> **Exercise directions**
Each line from the beginning of the data below through the line containing "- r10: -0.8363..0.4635" should be repeated exactly, please.

** Data segment follows **

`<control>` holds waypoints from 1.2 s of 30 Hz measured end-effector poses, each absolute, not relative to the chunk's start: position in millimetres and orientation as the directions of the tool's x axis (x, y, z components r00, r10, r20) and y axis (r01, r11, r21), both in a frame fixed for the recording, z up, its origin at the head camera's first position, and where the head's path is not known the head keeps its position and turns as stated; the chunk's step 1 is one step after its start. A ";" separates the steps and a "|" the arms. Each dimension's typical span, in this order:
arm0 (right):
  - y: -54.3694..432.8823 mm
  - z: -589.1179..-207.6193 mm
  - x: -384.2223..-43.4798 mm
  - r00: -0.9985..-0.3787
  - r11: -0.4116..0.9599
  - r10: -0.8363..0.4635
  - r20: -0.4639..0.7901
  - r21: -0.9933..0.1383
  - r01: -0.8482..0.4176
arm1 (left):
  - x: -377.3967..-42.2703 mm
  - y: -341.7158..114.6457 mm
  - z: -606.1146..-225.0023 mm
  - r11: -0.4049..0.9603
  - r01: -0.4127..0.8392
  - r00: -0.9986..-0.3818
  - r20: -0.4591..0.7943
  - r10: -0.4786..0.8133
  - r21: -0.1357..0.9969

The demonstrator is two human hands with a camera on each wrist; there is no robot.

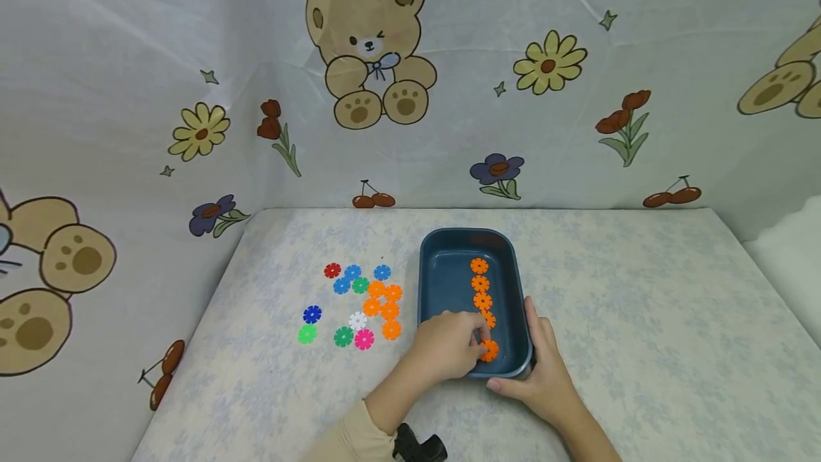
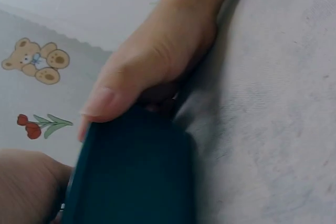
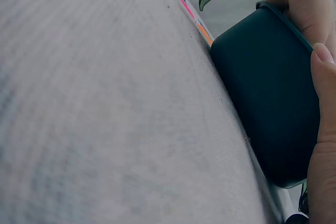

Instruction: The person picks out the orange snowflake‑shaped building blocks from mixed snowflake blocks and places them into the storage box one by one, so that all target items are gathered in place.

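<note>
Lying nearly straight away from the person, the dark blue tray [image 1: 449,276] has its long axis set near to far, one short end toward the bear-printed backdrop [image 1: 462,120] and the other close to the person. It sits a little right of the middle of the pale table [image 1: 641,291]. Inside, a row of orange discs [image 1: 480,284] follows that same axis, right of the tray's centre line, drifting slightly rightward as it comes nearer.

At the near end of the row is the closest orange disc [image 1: 490,351], set a little apart from the others. The left hand [image 1: 449,344] reaches over the tray's left wall, fingers bent downward, and I see it pinching that disc by its left side between thumb and finger. Its forearm slants in from the lower left, in a beige sleeve [image 1: 353,437].

The right hand [image 1: 545,380] grips the tray's near right corner, thumb over the near rim, fingers up along the right side; its bare forearm slopes in from the lower right.

Left of the tray lies a loose scatter of coloured discs [image 1: 363,339], several of them orange too.
</note>
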State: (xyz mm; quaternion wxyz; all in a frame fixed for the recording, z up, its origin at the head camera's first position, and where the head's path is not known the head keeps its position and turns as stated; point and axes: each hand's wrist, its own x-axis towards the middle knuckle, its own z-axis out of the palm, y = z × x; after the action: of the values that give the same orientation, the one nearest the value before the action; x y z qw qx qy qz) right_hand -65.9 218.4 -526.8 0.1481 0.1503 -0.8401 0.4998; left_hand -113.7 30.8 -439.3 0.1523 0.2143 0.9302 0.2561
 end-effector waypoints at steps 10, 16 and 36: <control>221.0 -528.3 -67.8 -0.916 0.449 -0.105 0.388 -0.803 -0.391 | -116.2 41.3 -451.8 0.845 0.355 -0.890 -0.132 0.437 0.400; 212.8 -506.5 -63.2 -0.906 0.443 -0.101 0.411 -0.797 -0.410 | -116.3 43.9 -453.7 0.866 0.348 -0.899 -0.133 0.417 0.358; 221.0 -525.6 -65.9 -0.932 0.463 -0.110 0.346 -0.811 -0.357 | -97.8 6.3 -416.7 0.800 0.345 -0.937 0.128 0.326 0.491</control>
State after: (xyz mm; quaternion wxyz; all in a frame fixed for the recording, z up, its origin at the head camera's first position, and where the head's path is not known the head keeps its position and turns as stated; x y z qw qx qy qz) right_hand -65.9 221.0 -525.6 0.1234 0.1379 -0.8464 0.4993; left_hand -97.8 6.3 -416.7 -0.0184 0.1770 0.9485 0.2620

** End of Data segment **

> **Solved exercise**
`<control>` holds waypoints from 1.2 s of 30 Hz measured end-effector poses, each absolute, not relative to the chunk's start: position in millimetres and orientation as the directions of the tool's x axis (x, y, z components r00, r10, r20) and y axis (r01, r11, r21), both in a frame fixed for the recording, z up, its origin at the head camera's first position, and where the head's path is not known the head keeps its position and turns as stated; the chunk's step 1 is one step after its start. A ";" separates the steps and a "|" the arms. Each dimension's typical span, in this order:
arm0 (right):
  - y: -54.3694..432.8823 mm
  - z: -589.1179..-207.6193 mm
  - x: -384.2223..-43.4798 mm
  - r00: -0.9985..-0.3787
  - r11: -0.4116..0.9599
  - r10: -0.8363..0.4635

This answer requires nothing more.